Todos os medicamentos, sejam eles classificados como de referência,
similares ou genéricos, devem ter sua segurança e eficácia comprovadas
antes de obter o registro da Agência Nacional de Vigilância Sanitária
(Anvisa). O entendimento foi adotado pela Segunda Turma do Superior
Tribunal de Justiça (STJ), ao analisar recurso que questionava o
registro do medicamento Doxelib, utilizado no tratamento de câncer de
mama.
“Em se tratando de saúde pública, direito fundamentalmente
garantido em nossa Carta Magna, é inconcebível chancelar a legalidade de
registro de um medicamento que não se submeteu a nenhum teste de
eficácia, segurança e qualidade, impondo-se o devido rigor e precaução”,
afirma a ministra Eliana Calmon, relatora do processo.
Os testes
são uma exigência da Lei 6.360/79, que prevê que só pode haver registro
quando “o produto, através de comprovação científica e de análise, seja
reconhecido como seguro e eficaz para o uso a que se propõe e possua a
identidade, atividade, qualidade, pureza e inocuidade necessárias”.
O caso Doxelib
Em
março de 2001, a Anvisa concedeu à Libra Produtos Laboratoriais Ltda. o
registro do medicamento Doxelib sem a exigência dos testes necessários.

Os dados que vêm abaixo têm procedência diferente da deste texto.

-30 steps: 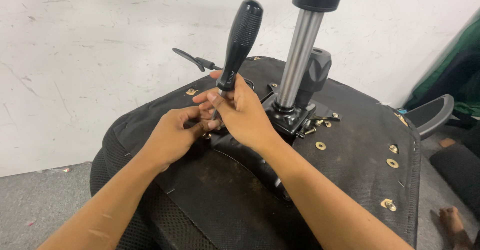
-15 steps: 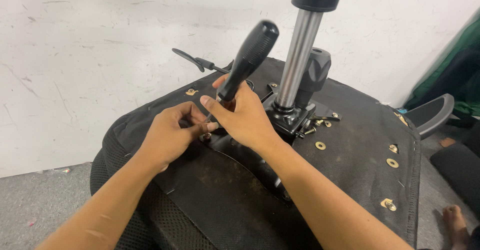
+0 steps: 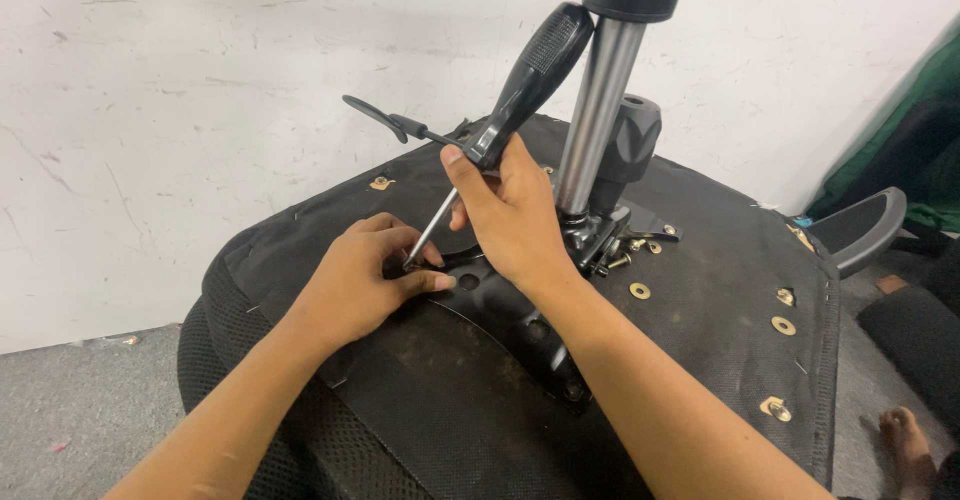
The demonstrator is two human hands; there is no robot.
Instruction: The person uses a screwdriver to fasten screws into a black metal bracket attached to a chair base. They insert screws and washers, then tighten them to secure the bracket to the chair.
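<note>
An office chair seat [image 3: 700, 260] lies upside down, its black fabric underside facing me. My right hand [image 3: 510, 215] grips a black-handled screwdriver [image 3: 530, 75] low on the handle, the handle leaning up and to the right. The metal shaft slants down-left to a point on the black metal mounting plate [image 3: 510, 325]. My left hand [image 3: 360, 280] rests on the seat with fingertips pinched around the screwdriver tip. A silver gas-lift column [image 3: 598, 110] rises from the plate just right of my right hand.
Brass-coloured screw inserts [image 3: 783, 326] and loose washers [image 3: 639, 290] dot the seat's right side. A black lever [image 3: 385, 120] sticks out behind the hands. A black armrest [image 3: 860, 225] and green fabric [image 3: 915, 110] lie at right. A bare foot [image 3: 905, 440] shows at lower right. White wall behind.
The screwdriver handle has tilted from nearly upright over to the right. My right hand slid slightly right with it; my left hand stays at the tip.
</note>
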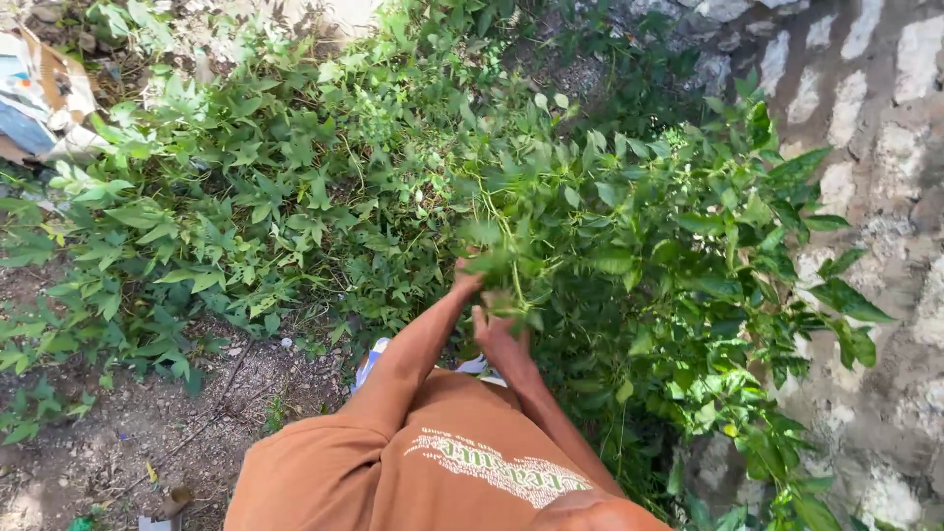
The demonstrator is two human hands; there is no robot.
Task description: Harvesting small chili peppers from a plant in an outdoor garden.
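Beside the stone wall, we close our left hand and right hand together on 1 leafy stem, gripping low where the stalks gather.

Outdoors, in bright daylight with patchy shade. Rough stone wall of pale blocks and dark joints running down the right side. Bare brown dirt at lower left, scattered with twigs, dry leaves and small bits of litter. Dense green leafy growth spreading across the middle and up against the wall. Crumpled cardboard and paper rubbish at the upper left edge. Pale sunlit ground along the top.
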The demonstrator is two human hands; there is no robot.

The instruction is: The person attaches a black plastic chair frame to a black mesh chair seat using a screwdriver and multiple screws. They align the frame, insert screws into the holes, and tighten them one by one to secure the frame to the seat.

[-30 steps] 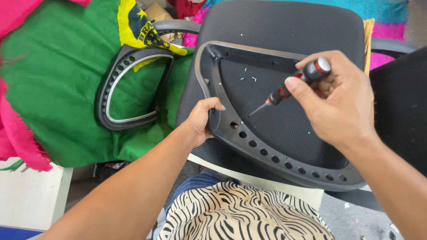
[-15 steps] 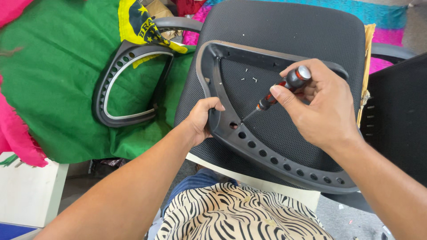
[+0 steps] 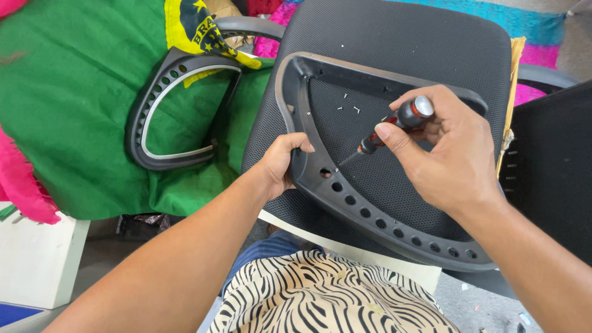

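Note:
A dark grey plastic frame (image 3: 382, 223) with a row of round holes lies on the black mesh seat of an office chair (image 3: 401, 43). My left hand (image 3: 282, 161) grips the frame's left edge. My right hand (image 3: 445, 148) holds a small screwdriver (image 3: 387, 131) with a red and black handle and silver cap. Its tip points down-left and rests at the frame's inner rim near the first holes. Several tiny pale staples (image 3: 349, 108) lie on the mesh inside the frame.
A second grey holed frame (image 3: 143, 120) lies on green cloth (image 3: 68, 111) to the left, beside a yellow printed cloth (image 3: 196, 28). Pink cloth (image 3: 18, 185) hangs at the left edge. Another black mesh panel (image 3: 552, 166) stands at the right. Zebra-print fabric (image 3: 320, 296) is below.
My right hand has brought the screwdriver leftward and lower, so its tip now meets the frame's inner rim. My left hand keeps its grip on the frame.

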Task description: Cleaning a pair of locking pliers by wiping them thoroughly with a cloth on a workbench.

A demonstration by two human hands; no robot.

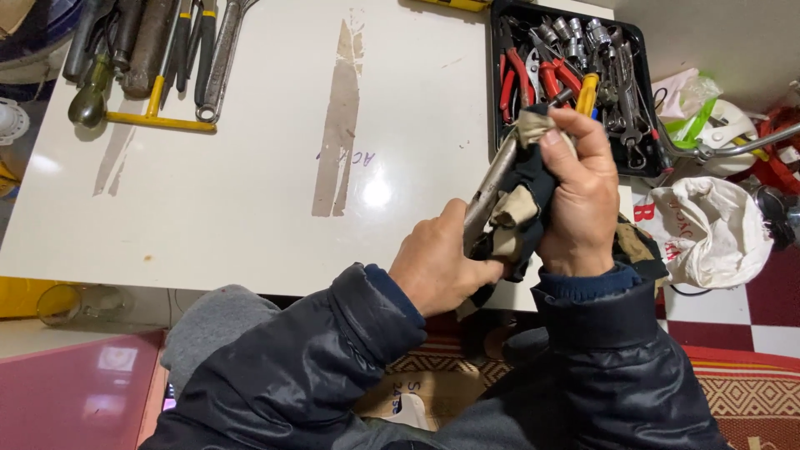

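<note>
You've got a long grey metal tool (490,187) in hand, held at a slant above the near edge of the white table (250,200), close to its right corner, with its upper end tipped toward the black tray (642,100). A dark and beige rag (521,208) is bunched around the tool's middle and upper part, so what kind of tool it is cannot be told. Your right hand (583,196) is closed over the rag from the right, fingers curled across the top and pressing the cloth against the metal. Your left hand (437,262) grips the lower end, fingers wrapped tight and the thumb lying up along the shaft. Both dark padded sleeves (333,350) come in from the near side. Just beyond your right hand, the tray sits at the far right corner, packed with sockets, spanners, red-handled pliers (517,79) and a yellow-handled screwdriver (587,92). Well apart, at the far left corner, lies a row of loose tools: wrenches (218,58), screwdrivers and a yellow T-shaped bar (158,117). A strip of worn tape (342,117) runs across the middle. Off the right edge lies a white plastic bag (708,225).
</note>
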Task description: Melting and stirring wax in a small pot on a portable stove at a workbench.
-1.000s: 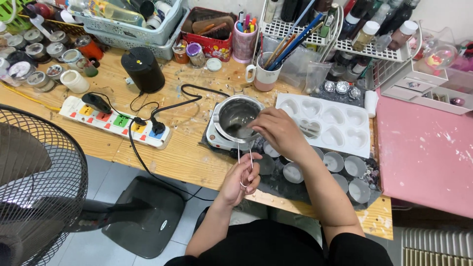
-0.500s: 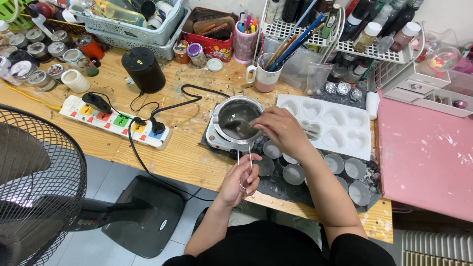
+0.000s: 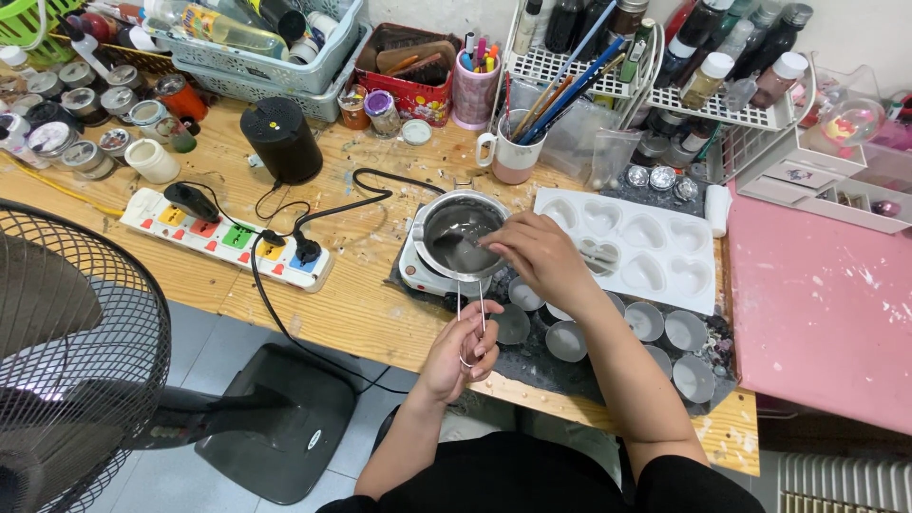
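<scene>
Cluttered workbench [image 3: 361, 304], hands on metal pot [image 3: 463, 233]

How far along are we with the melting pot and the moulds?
Done: the metal pot sits on the small hot plate. In hand: the left hand grips the pot's wire handle; the right hand reaches over the rim into it. Left: the white heart mould and the round cups look unfilled.

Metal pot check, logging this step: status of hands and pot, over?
Left hand grips wire handle. Right hand over metal pot on small burner. Nothing blocking.
</scene>
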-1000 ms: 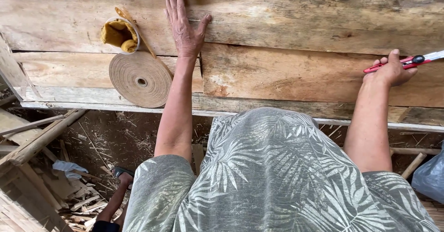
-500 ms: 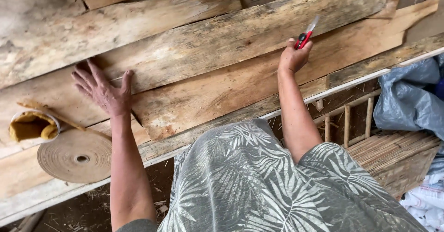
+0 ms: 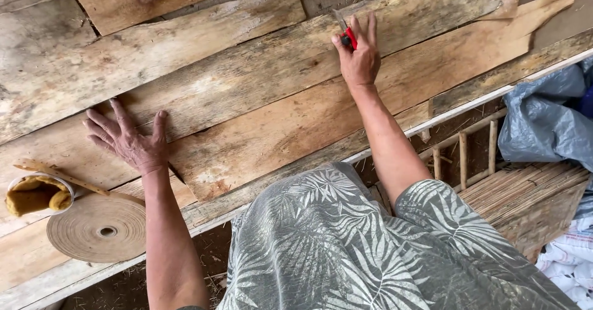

Segundo a agência, o remédio seria um similar do Taxotere, produzido e
comercializado pelo laboratório farmacêutico Aventis Pharma. A empresa
responsável pelo medicamento de referência entrou na Justiça com pedido
de anulação do registro.
A primeira instância decidiu que o
registro era válido, aceitando as alegações da agência de que o
medicamento seria um similar do Taxotere, da Aventis, e, por isso,
estaria isento de testes. Houve então recurso ao Tribunal Regional
Federal da 4ª Região (TRF4), que entendeu, em uma primeira decisão, que a
Anvisa deixou de observar determinação legal ao autorizar o registro.
Obrigatoriedade
Pela
primeira decisão do TRF4, mesmo tendo sido classificado e registrado
como similar ao Taxotere, o medicamento deveria submeter-se à lei. Não
há nada na legislação que leve à conclusão de que apenas os novos
medicamentos – os medicamentos de referência – tenham de comprovar a
eficácia, desobrigando os testes de remédios similares, esclarece o
primeiro acórdão.
Porém, a Anvisa e a Libra entraram com embargos
infringentes, que foram providos. A decisão considerou que a agência
havia cumprido as exigências legais à época da concessão do registro do
Doxelib e restaurou a sentença de primeira instância.
A Aventis
Pharma recorreu então ao STJ e insistiu na anulação do registro do
medicamento, uma vez que os testes não foram realizados. No recurso
especial, alegou ainda que houve omissão e falsidade nas informações
veiculadas na bula do medicamento comercializado pela Libra, uma vez que
as indicações dizem respeito ao Taxotere e não a seu similar.
Proteção da saúde
Para
a ministra Eliana Calmon, relatora do processo, a questão é complexa,
pois a discussão envolve dois tipos de medicamentos anticancerígenos, os
laboratórios produtores, a atuação de órgão de fiscalização e a
proteção da saúde pública.
O ponto principal está na
interpretação comparativa entre as definições legais dos medicamentos de
referência e similares. Conforme o segundo acórdão do TRF4, somente
seria exigível a comprovação de eficácia, segurança e qualidade dos
medicamentos registrados como de referência, não dos similares.
Um
medicamento similar não é um medicamento genérico. O genérico é aquele
idêntico ao medicamento de referência, enquanto o similar apresenta
apenas o mesmo princípio ativo.
Embora reconheça que os atos
administrativos, como os de registro por órgão fiscalizador, tenham
presunção de legalidade, a ministra afirmou que esta é relativa,
principalmente quando se levantam dúvidas quanto à própria similaridade
em relação ao medicamento de referência.
Suspensão
A
relatora apontou ainda uma questão relevante, posterior ao ajuizamento
da ação: a própria Anvisa, embora defenda seu ato originário de
registro, em setembro de 2012, por meio da Resolução 4.040, suspendeu a
importação, distribuição, comércio e uso do Doxelib em todo o país.
A
agência alegou que a medida visava “minimizar a exposição da população
ao risco do consumo de produto fora do padrão mínimo de qualidade
estabelecido para os medicamentos no Brasil”.
Segundo o ato, “o
produto não comprovou estabilidade, pureza e formulação adequadas, não
atendendo a critérios mínimos de qualidade estabelecidos pela Lei
6.360”. Para a ministra, foi praticamente um reconhecimento das
alegações apresentadas pela Aventis Pharma em seu recurso ao STJ.